§ **What to do**:
Reproduce the listing verbatim through the line with "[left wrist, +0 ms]".

Content starts

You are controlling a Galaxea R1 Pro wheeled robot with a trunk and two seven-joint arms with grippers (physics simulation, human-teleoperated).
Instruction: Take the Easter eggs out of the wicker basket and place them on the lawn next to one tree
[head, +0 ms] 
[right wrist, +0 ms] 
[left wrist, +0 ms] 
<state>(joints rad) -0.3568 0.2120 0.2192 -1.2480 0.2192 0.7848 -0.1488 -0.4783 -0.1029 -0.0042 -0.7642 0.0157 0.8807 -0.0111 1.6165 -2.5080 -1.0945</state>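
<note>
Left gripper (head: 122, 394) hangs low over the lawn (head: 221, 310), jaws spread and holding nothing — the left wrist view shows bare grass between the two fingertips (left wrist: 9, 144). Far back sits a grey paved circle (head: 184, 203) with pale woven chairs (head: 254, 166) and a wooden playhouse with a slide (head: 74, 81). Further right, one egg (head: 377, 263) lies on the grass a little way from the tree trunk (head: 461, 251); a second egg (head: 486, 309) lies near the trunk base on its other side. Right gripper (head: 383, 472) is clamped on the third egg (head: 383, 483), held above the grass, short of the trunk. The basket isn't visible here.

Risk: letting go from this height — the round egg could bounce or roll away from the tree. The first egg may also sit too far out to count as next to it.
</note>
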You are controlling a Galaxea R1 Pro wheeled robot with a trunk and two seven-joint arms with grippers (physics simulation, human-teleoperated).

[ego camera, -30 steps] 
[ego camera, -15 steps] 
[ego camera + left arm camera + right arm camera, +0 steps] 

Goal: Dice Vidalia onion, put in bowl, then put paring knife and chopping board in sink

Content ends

§ **Solution to this problem**:
You are controlling a Galaxea R1 Pro wheeled robot with a trunk and two seven-joint arms with grippers (physics simulation, human-teleoperated).
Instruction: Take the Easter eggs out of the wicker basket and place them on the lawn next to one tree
[head, +0 ms] 
[right wrist, +0 ms] 
[left wrist, +0 ms] 

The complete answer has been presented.